→ **Requirement**
Because the listing below is to be kept intact, restate all of it word for word.

→ **Given records**

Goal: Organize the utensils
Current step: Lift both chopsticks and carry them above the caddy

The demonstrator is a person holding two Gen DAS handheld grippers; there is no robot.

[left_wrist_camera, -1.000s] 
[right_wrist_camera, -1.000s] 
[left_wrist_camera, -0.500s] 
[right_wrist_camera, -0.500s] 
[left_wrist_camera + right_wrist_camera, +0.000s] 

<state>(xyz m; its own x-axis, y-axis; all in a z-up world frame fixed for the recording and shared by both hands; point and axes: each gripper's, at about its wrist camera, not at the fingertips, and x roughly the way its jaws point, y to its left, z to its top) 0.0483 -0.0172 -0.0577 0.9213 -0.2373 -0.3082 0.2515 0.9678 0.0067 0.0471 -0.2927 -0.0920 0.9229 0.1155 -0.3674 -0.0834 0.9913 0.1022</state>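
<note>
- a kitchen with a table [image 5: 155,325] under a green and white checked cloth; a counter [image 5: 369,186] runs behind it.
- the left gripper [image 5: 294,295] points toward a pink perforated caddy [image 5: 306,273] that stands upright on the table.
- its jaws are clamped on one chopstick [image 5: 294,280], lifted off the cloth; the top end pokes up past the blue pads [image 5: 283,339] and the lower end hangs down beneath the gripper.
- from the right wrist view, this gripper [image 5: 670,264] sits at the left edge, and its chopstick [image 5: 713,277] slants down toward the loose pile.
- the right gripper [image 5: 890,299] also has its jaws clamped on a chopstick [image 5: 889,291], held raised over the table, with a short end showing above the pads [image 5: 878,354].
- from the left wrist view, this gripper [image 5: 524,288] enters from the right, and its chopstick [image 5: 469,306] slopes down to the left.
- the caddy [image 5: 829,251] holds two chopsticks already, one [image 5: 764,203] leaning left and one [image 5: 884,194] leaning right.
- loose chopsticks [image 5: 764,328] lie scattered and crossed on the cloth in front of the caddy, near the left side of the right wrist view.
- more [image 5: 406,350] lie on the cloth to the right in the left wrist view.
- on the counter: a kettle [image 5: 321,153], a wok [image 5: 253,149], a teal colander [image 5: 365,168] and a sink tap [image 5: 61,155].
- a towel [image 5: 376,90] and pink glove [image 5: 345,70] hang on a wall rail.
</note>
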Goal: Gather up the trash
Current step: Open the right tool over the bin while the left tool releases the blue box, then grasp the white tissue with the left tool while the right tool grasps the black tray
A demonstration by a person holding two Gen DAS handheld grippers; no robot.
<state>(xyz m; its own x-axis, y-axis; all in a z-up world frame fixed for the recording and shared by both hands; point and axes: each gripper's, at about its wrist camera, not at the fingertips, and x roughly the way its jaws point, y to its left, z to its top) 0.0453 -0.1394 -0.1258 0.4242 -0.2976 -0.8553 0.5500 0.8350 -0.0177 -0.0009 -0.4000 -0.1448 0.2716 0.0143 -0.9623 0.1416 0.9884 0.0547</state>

→ **Task output**
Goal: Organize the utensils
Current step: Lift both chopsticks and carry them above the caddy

The demonstrator is a person holding two Gen DAS handheld grippers; there is no robot.

[left_wrist_camera, -1.000s] 
[right_wrist_camera, -1.000s] 
[left_wrist_camera, -0.500s] 
[right_wrist_camera, -0.500s] 
[left_wrist_camera + right_wrist_camera, +0.000s] 

<state>(xyz m; its own x-axis, y-axis; all in a z-up world frame fixed for the recording and shared by both hands; point and axes: each gripper's, at about its wrist camera, not at the fingertips, and x roughly the way its jaws point, y to its left, z to its top) 0.0483 -0.0172 -0.0577 0.9213 -0.2373 -0.3082 0.2515 0.9678 0.0067 0.0471 -0.2927 -0.0920 0.9229 0.1155 -0.3674 -0.0834 0.9913 0.1022</state>
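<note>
- a kitchen with a table [image 5: 155,325] under a green and white checked cloth; a counter [image 5: 369,186] runs behind it.
- the left gripper [image 5: 294,295] points toward a pink perforated caddy [image 5: 306,273] that stands upright on the table.
- its jaws are clamped on one chopstick [image 5: 294,280], lifted off the cloth; the top end pokes up past the blue pads [image 5: 283,339] and the lower end hangs down beneath the gripper.
- from the right wrist view, this gripper [image 5: 670,264] sits at the left edge, and its chopstick [image 5: 713,277] slants down toward the loose pile.
- the right gripper [image 5: 890,299] also has its jaws clamped on a chopstick [image 5: 889,291], held raised over the table, with a short end showing above the pads [image 5: 878,354].
- from the left wrist view, this gripper [image 5: 524,288] enters from the right, and its chopstick [image 5: 469,306] slopes down to the left.
- the caddy [image 5: 829,251] holds two chopsticks already, one [image 5: 764,203] leaning left and one [image 5: 884,194] leaning right.
- loose chopsticks [image 5: 764,328] lie scattered and crossed on the cloth in front of the caddy, near the left side of the right wrist view.
- more [image 5: 406,350] lie on the cloth to the right in the left wrist view.
- on the counter: a kettle [image 5: 321,153], a wok [image 5: 253,149], a teal colander [image 5: 365,168] and a sink tap [image 5: 61,155].
- a towel [image 5: 376,90] and pink glove [image 5: 345,70] hang on a wall rail.
</note>
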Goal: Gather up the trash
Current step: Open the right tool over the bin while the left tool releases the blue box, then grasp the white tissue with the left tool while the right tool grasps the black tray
A demonstration by a person holding two Gen DAS handheld grippers; no robot.
<state>(xyz m; its own x-axis, y-axis; all in a z-up world frame fixed for the recording and shared by both hands; point and axes: each gripper's, at about its wrist camera, not at the fingertips, and x roughly the way its jaws point, y to its left, z to its top) 0.0453 -0.1394 -0.1258 0.4242 -0.2976 -0.8553 0.5500 0.8350 -0.0177 -0.0009 -0.4000 -0.1448 0.2716 0.0143 -0.9623 0.1416 0.9884 0.0547</state>

Nothing remains open in this exercise.